Manifestation, le 16 juin à Rio de Janeiro
Le gouvernement de Dilma Rousseff fait face à une grande vague de manifestations au Brésil qui ont été réprimées violemment par la Police militaire (PM) du Brésil. Vendredi dernier, le 14 juin, madame Rousseff faisait la promotion de la Coupe du Monde de 2014 dans la plus grande favela de Rio de Janeiro, Rocinha, pendait que des manifestants affrontaient la violence policière.

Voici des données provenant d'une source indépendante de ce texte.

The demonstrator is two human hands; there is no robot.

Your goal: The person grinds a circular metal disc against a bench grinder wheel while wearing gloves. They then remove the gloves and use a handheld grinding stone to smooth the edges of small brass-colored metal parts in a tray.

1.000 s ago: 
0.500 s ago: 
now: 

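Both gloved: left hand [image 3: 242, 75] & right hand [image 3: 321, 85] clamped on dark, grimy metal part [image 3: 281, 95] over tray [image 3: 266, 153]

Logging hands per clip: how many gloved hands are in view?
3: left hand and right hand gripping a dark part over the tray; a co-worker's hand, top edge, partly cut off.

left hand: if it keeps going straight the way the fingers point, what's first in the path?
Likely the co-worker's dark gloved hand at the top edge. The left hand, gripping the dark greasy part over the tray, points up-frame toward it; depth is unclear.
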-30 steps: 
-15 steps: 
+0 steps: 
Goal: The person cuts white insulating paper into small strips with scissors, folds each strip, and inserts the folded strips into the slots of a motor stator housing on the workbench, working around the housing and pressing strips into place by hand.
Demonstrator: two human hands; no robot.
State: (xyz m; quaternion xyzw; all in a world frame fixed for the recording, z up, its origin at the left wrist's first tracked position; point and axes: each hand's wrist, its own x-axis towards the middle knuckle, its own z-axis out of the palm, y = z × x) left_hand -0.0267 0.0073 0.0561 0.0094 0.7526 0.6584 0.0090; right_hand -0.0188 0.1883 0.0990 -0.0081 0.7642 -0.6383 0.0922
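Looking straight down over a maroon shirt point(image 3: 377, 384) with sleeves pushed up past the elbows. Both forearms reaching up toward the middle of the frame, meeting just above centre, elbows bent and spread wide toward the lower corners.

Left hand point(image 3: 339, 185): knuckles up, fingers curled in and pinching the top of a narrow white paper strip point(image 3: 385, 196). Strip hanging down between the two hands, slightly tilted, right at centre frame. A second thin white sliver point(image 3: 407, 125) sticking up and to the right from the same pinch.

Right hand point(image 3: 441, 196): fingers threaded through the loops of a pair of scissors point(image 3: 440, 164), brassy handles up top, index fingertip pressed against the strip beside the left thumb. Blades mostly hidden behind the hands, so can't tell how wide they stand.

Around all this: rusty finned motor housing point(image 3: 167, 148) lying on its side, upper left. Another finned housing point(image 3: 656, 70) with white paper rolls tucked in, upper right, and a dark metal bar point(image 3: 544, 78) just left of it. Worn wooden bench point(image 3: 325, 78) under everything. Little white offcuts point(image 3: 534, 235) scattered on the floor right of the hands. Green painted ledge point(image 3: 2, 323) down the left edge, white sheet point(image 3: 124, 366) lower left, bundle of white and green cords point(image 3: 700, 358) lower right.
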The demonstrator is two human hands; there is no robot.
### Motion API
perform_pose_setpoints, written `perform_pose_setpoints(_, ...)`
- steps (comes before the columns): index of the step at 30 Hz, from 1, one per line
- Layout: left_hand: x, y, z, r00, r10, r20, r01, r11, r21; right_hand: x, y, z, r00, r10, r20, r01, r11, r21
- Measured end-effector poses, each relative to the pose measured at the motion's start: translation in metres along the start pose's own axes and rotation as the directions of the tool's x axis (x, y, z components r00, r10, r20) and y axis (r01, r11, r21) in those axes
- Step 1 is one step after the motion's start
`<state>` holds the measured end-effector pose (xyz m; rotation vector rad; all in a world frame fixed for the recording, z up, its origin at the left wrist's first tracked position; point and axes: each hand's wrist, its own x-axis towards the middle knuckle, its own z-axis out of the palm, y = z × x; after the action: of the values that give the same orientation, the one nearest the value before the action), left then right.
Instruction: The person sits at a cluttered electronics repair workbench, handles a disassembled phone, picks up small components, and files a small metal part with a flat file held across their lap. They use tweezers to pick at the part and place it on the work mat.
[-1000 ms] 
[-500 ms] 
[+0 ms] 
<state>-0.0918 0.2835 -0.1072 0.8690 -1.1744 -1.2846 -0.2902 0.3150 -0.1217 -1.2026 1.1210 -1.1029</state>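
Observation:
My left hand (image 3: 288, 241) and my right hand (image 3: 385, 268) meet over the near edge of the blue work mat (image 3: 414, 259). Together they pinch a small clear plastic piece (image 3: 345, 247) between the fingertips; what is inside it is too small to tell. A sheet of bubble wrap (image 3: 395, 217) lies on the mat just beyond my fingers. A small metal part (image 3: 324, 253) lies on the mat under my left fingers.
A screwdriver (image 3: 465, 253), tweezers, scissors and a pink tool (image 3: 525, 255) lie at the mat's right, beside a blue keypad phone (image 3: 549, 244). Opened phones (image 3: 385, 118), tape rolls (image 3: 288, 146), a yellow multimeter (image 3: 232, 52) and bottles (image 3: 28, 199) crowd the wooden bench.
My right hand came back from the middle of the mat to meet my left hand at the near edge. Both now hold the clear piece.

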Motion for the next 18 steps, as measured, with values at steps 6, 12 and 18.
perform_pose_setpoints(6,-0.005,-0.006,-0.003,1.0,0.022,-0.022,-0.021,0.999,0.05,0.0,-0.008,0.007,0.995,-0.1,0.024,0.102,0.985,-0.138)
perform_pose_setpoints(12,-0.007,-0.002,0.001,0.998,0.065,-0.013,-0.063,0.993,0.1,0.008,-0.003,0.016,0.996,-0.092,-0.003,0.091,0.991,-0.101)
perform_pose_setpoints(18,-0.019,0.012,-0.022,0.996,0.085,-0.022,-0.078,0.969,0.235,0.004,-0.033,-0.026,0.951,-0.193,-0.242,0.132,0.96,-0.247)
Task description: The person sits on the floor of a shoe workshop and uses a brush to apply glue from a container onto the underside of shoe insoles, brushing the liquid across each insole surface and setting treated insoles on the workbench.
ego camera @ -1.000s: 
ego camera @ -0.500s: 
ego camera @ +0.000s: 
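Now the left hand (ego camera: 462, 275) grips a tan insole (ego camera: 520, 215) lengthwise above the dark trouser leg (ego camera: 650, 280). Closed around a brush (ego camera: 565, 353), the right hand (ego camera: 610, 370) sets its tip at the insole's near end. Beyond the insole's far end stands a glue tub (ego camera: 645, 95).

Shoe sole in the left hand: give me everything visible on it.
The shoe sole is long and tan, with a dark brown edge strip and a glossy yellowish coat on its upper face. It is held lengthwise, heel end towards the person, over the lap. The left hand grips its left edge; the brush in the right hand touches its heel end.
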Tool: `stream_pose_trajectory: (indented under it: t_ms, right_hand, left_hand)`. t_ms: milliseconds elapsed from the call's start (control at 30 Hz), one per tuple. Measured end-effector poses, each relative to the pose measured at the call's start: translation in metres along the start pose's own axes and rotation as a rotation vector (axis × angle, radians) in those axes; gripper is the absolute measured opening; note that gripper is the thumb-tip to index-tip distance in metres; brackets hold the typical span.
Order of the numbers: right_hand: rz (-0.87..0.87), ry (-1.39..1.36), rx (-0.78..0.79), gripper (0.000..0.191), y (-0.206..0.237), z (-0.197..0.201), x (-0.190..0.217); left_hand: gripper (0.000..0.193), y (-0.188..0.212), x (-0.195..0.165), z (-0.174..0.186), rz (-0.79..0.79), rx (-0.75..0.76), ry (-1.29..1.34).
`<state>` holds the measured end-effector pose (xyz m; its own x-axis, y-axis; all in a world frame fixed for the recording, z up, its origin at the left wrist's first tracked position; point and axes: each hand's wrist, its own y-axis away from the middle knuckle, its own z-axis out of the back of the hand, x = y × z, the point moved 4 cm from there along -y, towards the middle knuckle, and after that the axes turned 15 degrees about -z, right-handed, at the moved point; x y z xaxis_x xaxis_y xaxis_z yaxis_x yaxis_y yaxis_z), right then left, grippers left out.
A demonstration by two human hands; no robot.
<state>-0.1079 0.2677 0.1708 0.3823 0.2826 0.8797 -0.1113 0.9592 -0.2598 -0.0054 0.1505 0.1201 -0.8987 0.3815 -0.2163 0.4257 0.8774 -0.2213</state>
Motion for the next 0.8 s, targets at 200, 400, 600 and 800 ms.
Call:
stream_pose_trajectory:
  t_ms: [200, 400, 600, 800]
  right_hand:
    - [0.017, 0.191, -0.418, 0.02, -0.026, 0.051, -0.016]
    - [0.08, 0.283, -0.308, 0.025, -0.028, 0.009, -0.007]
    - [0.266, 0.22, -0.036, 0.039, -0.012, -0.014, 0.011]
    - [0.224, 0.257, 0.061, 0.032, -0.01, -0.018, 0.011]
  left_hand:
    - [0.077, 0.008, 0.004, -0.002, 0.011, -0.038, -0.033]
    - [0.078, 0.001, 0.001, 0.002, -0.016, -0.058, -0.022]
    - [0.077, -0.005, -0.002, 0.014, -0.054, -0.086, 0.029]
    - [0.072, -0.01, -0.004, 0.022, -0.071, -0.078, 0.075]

La présidente tente de construire l'image d'un miracle brésilien amené par la Coupe du Monde :
« Quand ils vous demandent ce que nous gagnons avec la Coupe du monde, outre la joie de voir le Brésil jouer, outre la Coupe des confédérations où nous tous espérons voir le Brésil gagner, nous gagnons en améliorations dans la sécurité publique, nous gagnons avec tous ces travaux d'infrastructure qui sont essentiels comme le métro, les routes. »Le mouvement de protestation contre les mesures d'austérité du gouvernement s'est d'abord manifesté dans la mégapole de Sao Paulo par le mouvement Passe Livre qui revendique la gratuité du transport public (11 et 13 juin 2013). L'augmentation abusive du tarif a provoqué un premier appel sur Facebook à manifester au centre-ville de Sao Paulo.Le mouvement de protestation s'est vite étendu à l'ensemble du pays en dénonçant également le prix du transport à l'échelle nationale, la mauvaise gestion des ressources publiques et la corruption. Ces manifestations ont été marquées par la violence des forces de l'ordre. Des manifestations similaires ont eu lieu dans le reste du pays, par exemple à Rio de Janeiro et Goiânia.